Die folgenden Erläuterungen beziehen sich auf das Bundesland Baden-Württemberg. In anderen Bundesländern, in denen es ebenfalls einen gesetzlichen Anspruch auf Bildungsurlaub oder Bildungszeit gibt, gehen Sie genauso vor. Unterschiede gibt es meist in Bezug auf die Fristen zur Antragstellung und auf die Art der Weiterbildung. Außerdem beziehen Sie sich auf jeweils andere Paragrafen.

Das Bildungszeitgesetz Baden-Württemberg (BzG BW) sieht für Vollzeitbeschäftigte einen Anspruch auf 5 Tage Bildungsurlaub pro Jahr vor. Für Teilzeitbeschäftigte, die an weniger als 5 Tagen pro Woche arbeiten, reduziert sich der Anspruch entsprechend. Voraussetzung für den Anspruch auf Bildungsurlaub ist eine Betriebszugehörigkeit von mindestens 12 Monaten.

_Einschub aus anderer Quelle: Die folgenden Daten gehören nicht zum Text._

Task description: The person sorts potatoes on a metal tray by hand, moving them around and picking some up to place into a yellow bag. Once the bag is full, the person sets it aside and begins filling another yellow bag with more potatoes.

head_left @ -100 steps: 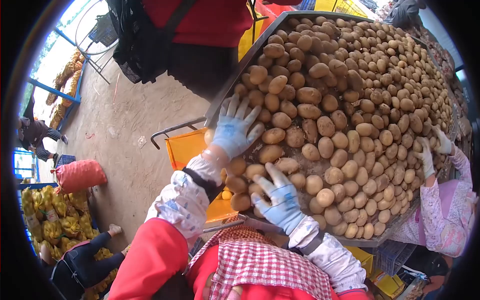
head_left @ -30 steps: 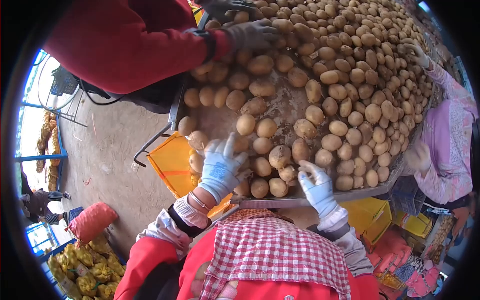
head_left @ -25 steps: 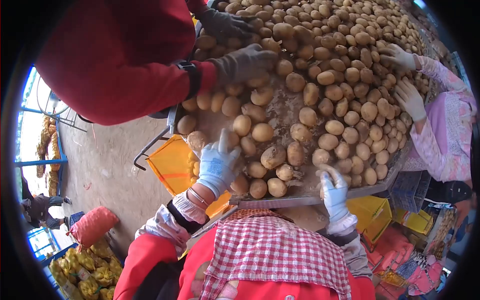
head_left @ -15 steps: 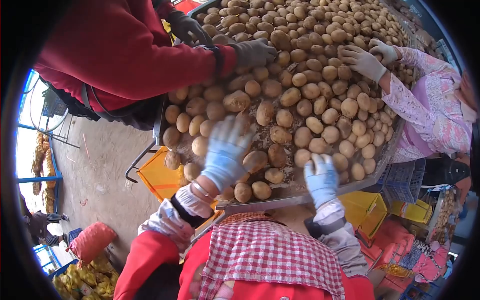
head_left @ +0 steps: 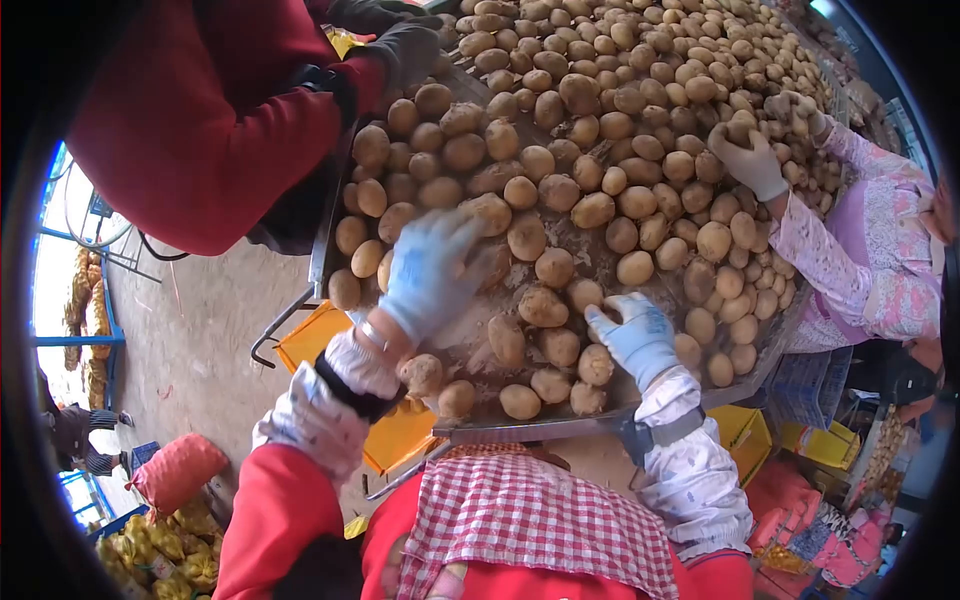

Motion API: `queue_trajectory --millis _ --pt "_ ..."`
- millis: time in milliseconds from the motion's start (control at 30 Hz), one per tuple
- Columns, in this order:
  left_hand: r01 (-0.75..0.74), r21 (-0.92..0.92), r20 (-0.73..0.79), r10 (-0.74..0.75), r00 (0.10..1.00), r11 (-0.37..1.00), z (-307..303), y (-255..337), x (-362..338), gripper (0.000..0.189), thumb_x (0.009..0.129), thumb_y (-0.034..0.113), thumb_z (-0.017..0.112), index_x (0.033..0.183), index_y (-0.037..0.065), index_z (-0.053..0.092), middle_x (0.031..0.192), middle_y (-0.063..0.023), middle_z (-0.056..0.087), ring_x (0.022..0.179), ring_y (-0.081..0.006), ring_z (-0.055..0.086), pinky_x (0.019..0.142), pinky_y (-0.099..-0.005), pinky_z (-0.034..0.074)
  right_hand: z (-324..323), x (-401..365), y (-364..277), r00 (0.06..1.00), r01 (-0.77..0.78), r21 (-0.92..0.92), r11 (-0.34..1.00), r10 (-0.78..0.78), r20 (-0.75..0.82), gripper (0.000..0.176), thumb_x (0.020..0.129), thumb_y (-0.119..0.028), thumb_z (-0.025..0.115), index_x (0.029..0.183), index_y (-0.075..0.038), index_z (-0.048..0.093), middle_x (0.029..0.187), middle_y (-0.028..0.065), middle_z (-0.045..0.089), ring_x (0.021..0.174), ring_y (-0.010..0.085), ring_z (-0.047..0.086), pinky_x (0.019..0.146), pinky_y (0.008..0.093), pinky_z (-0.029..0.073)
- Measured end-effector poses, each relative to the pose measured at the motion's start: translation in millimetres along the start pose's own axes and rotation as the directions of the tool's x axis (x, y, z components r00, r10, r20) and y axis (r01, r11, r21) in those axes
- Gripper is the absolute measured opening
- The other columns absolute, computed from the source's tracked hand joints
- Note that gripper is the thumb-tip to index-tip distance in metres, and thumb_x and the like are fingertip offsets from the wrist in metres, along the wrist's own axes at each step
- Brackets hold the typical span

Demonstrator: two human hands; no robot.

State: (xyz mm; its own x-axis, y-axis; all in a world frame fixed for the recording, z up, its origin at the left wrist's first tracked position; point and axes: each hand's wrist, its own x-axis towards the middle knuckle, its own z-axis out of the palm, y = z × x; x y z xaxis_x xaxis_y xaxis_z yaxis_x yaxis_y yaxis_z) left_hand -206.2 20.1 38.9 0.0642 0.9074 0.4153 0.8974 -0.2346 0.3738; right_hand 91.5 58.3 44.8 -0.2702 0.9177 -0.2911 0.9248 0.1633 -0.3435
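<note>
Many brown potatoes lie on a metal-edged sorting table before me. My left hand, in a pale blue and white glove, is over the table's left part beside several potatoes. Its fingers look stretched out with the thumb apart, though motion blurs them; no held potato shows. My right hand, gloved alike, rests low among potatoes near the front edge. Thumb and fingers are apart, close to a potato on its left, and nothing shows in its grasp.
A co-worker in a red sleeve stands at the left, dark gloves on the table. Another person's gloved hand handles potatoes at the right. Yellow crates sit below the table edge. A red sack lies on the floor.
Potatoes near the front left have shifted, baring more of the surface. My right hand has moved slightly up, my left slightly left. The red-sleeved person's arm has drawn back; the other person's hands have moved.
</note>
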Motion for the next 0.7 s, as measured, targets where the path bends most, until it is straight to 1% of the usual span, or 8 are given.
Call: queue_trajectory --millis 100,167,300,333,367,433,633,700 --pt "0.148 0.203 -0.099 -0.13 0.987 0.968 41 -40 40 0.052 0.089 0.04 0.058 0.133 0.013 0.056 0.143 -0.0189 0.045 0.133 -0.0404 0.038 0.109 -0.0528 0.029 12 -2 -1 0.971 0.131 0.386 0.913 -0.039 -0.236 0.03 0.088 -0.031 0.068 0.104 -0.006 0.07 0.103 0.0169 0.068 0.097 0.0323 0.066 0.086 0.0388 0.051" --pt "0.123 0.291 -0.008 -0.126 0.992 0.949 50 -58 38 0.053 0.089 0.043 0.056 0.133 0.013 0.056 0.145 -0.019 0.043 0.135 -0.0403 0.035 0.112 -0.0532 0.026 9 1 14 0.938 0.033 0.341 0.939 0.089 -0.335 0.027 0.09 -0.027 0.066 0.105 -0.005 0.07 0.102 0.0161 0.069 0.094 0.0284 0.066 0.085 0.0374 0.052" --pt "0.029 0.239 0.186 -0.075 0.98 0.971 35 -56 6 0.057 0.091 0.049 0.05 0.135 0.013 0.057 0.148 -0.0202 0.04 0.137 -0.0408 0.033 0.114 -0.0534 0.022 8 -13 15 0.985 -0.091 0.307 0.947 0.132 -0.115 0.057 0.086 -0.039 0.07 0.134 -0.01 0.055 0.1 0.014 0.07 0.09 0.0221 0.066 0.085 0.0352 0.052" --pt "0.005 0.221 0.139 -0.037 0.99 0.975 25 -49 -5 0.052 0.09 0.045 0.053 0.128 0.01 0.061 0.145 -0.0215 0.041 0.136 -0.0409 0.035 0.114 -0.053 0.023 3 -14 6 0.963 -0.25 0.212 0.945 0.221 0.153 0.073 0.082 -0.049 0.071 0.141 -0.014 0.048 0.107 0.0173 0.069 0.092 0.0267 0.068 0.086 0.0377 0.052" --pt "0.007 0.222 0.138 -0.039 0.99 0.975 14 -42 -19 0.052 0.09 0.045 0.053 0.128 0.01 0.061 0.145 -0.0215 0.041 0.136 -0.0409 0.035 0.114 -0.053 0.023 30 -19 16 0.999 0.043 0.082 0.996 -0.041 -0.025 0.074 0.081 -0.053 0.069 0.142 -0.016 0.047 0.11 0.0203 0.068 0.096 0.0333 0.067 0.088 0.0422 0.051" --pt "0.018 0.161 0.288 -0.065 0.955 0.987 -7 -29 -50 0.041 0.088 0.039 0.056 0.118 0.013 0.065 0.147 -0.0224 0.038 0.135 -0.0439 0.035 0.114 -0.0556 0.022 11 -23 -38 0.963 -0.138 -0.072 0.988 0.151 0.222 0.076 0.082 -0.052 0.068 0.145 -0.018 0.042 0.113 0.0218 0.066 0.104 0.0375 0.064 0.09 0.046 0.05" --pt "0.211 0.009 0.387 -0.198 0.9 0.977 -67 -16 -100 0.027 0.083 0.03 0.065 0.1 0.009 0.07 0.132 -0.02 0.053 0.12 -0.0391 0.051 0.101 -0.0481 0.041 42 -30 -67 0.945 0.156 0.151 0.976 -0.192 0.264 0.072 0.084 -0.046 0.067 0.145 -0.018 0.04 0.104 0.021 0.068 0.099 0.0368 0.066 0.086 0.0437 0.051" --pt "0.665 0.099 0.644 -0.557 0.524 0.74 -80 -23 -82 0.02 0.084 0.022 0.065 0.101 0.013 0.072 0.124 -0.0167 0.061 0.106 -0.0363 0.062 0.09 -0.0429 0.051 26 -23 -86 0.901 0.005 0.256 0.967 -0.115 0.418 0.057 0.086 -0.039 0.067 0.136 -0.016 0.052 0.098 0.0198 0.069 0.094 0.0339 0.068 0.081 0.0405 0.053"
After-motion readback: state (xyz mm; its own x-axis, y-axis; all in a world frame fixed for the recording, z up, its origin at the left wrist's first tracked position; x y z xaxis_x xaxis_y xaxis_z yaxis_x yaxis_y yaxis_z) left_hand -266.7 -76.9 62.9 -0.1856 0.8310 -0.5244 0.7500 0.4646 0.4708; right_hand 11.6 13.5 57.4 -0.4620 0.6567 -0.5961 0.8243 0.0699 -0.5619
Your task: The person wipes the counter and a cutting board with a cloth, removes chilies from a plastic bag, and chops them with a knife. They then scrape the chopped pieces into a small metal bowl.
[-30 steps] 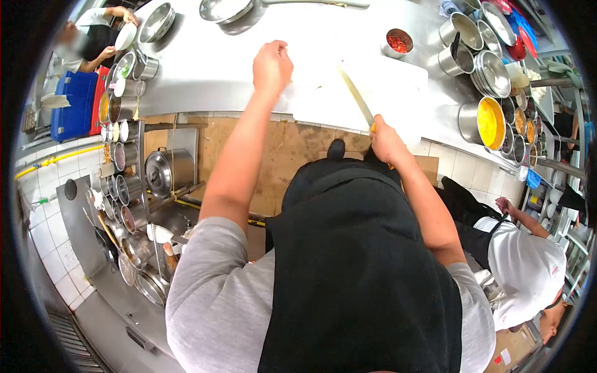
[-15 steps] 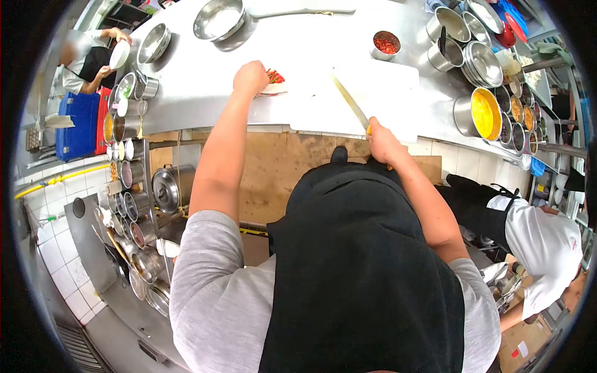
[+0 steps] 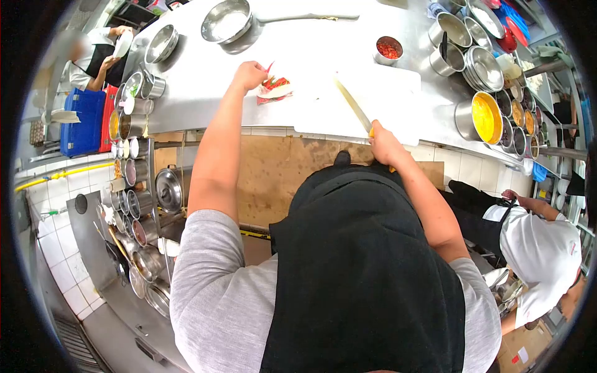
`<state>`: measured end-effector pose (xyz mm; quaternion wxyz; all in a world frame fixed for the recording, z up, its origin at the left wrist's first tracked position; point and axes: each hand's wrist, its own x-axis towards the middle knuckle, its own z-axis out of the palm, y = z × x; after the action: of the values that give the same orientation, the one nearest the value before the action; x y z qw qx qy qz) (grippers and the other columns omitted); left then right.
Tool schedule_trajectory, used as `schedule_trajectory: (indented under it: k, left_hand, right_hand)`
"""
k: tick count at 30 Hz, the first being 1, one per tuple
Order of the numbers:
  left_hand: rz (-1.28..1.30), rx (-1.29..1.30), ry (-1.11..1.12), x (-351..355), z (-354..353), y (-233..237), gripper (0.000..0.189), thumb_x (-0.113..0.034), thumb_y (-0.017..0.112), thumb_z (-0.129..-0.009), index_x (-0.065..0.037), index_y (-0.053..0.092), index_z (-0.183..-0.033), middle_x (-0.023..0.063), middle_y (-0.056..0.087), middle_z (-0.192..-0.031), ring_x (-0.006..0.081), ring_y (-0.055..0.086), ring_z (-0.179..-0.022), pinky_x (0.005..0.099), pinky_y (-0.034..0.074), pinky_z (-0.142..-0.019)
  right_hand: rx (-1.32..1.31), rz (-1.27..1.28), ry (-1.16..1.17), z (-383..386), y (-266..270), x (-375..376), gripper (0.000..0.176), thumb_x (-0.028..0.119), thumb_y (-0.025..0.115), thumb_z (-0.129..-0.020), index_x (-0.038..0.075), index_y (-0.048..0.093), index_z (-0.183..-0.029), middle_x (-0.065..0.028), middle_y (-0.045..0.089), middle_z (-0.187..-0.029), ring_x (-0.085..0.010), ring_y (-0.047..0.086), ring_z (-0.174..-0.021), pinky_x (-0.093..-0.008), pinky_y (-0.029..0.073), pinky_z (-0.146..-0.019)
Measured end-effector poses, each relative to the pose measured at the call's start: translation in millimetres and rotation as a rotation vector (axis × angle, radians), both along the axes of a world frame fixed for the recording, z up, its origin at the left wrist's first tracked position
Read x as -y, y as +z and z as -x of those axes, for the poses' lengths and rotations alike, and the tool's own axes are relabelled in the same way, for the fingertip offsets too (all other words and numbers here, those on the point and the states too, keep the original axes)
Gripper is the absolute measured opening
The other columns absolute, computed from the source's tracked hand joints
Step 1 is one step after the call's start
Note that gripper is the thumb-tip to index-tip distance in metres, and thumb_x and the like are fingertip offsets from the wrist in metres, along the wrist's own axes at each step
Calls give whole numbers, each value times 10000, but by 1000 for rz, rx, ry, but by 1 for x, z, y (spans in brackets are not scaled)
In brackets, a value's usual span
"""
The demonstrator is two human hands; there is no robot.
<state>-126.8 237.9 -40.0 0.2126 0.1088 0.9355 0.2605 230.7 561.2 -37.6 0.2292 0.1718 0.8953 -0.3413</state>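
Between the fingers of my left hand (image 3: 250,75) is a red chili (image 3: 269,66), just above a bag of red chilies (image 3: 274,90) on the steel counter (image 3: 205,93). My right hand (image 3: 387,145) is closed round the handle of a long knife (image 3: 353,104). The blade lies over a white cutting board (image 3: 379,93), its tip pointing away from me and to the left. Beyond the board stands a metal bowl of chopped red pieces (image 3: 388,49).
Metal bowls (image 3: 226,20) stand at the back left. Pots and a yellow-filled pot (image 3: 484,117) crowd the right side. One person (image 3: 536,245) bends at the lower right; another (image 3: 93,59) holds a white dish at the far left.
My left hand has lifted slightly from the chilies with one red chili now showing in its fingers. The bag is more visible. The person at the right has moved an arm.
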Motion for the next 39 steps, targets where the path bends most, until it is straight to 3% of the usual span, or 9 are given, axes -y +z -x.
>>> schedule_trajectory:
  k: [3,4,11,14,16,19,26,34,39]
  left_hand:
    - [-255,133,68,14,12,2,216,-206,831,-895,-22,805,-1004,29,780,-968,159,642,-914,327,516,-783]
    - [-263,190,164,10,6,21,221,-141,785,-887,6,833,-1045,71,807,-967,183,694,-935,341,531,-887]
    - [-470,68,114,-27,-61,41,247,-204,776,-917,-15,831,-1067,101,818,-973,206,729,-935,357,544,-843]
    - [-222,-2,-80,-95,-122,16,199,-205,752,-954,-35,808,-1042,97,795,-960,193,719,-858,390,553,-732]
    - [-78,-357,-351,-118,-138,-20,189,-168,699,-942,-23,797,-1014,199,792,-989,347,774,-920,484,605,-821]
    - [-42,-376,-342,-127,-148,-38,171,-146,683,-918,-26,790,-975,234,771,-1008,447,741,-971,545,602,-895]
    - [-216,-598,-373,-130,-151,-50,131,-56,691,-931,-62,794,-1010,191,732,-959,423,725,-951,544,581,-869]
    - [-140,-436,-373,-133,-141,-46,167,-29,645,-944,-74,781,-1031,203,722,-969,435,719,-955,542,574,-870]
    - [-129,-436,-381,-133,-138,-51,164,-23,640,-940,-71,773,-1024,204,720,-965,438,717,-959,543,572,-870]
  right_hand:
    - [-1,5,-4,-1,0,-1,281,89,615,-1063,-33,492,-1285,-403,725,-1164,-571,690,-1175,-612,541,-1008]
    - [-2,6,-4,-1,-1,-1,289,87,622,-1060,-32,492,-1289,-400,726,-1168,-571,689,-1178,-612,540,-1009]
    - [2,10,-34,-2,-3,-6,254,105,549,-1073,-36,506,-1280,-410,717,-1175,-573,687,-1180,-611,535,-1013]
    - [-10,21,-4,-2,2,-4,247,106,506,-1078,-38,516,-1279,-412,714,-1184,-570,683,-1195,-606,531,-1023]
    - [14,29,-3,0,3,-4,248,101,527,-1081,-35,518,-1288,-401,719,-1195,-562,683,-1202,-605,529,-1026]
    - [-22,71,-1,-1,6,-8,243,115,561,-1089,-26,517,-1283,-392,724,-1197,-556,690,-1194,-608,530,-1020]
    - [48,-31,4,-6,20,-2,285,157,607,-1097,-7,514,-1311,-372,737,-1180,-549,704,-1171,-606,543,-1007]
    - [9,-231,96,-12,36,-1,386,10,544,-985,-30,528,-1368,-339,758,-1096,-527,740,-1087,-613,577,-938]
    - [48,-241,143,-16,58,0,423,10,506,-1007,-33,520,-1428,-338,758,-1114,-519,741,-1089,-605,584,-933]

Der Antrag auf Bildungsurlaub muss spätestens 9 Wochen vor Beginn der Fort- oder Weiterbildungsmaßnahme – schriftlich oder per E-Mail – beim Arbeitgeber eingereicht werden. Der Arbeitgeber muss innerhalb von 4 Wochen nach Eingang des Antrags über den Antrag entscheiden. In seinem Antrag sollte sich der Mitarbeiter oder die Mitarbeiterin auf die Möglichkeit der Freistellung gemäß § 7 BzG BW beziehen.

Der Antrag auf Bildungsurlaub oder Bildungszeit sollte mindestens folgende Angaben beinhalten:

  • Name und Anschrift des Beschäftigten
  • Name und Anschrift des Arbeitgebers
  • Titel der Weiterbildungsmaßnahme
  • Art der Weiterbildung: berufliche Weiterbildung, politische Weiterbildung, Qualifizierung zur Wahrnehmung bestimmter ehrenamtlicher Tätigkeiten
  • Inhalte und Lernziele
  • Name und Anschrift des Weiterbildungsveranstalters (es muss sich um einen anerkannten Veranstalter im Sinne des BzG BW handeln)
  • Beginn und Ende der Weiterbildungsmaßnahme
  • Die konkreten Tage oder Termine, für die der Bildungsurlaub beantragt wird

Wenn möglich, sollten dem Antrag Unterlagen oder Flyer mit Informationen zur gewünschten Weiterbildung beigefügt werden.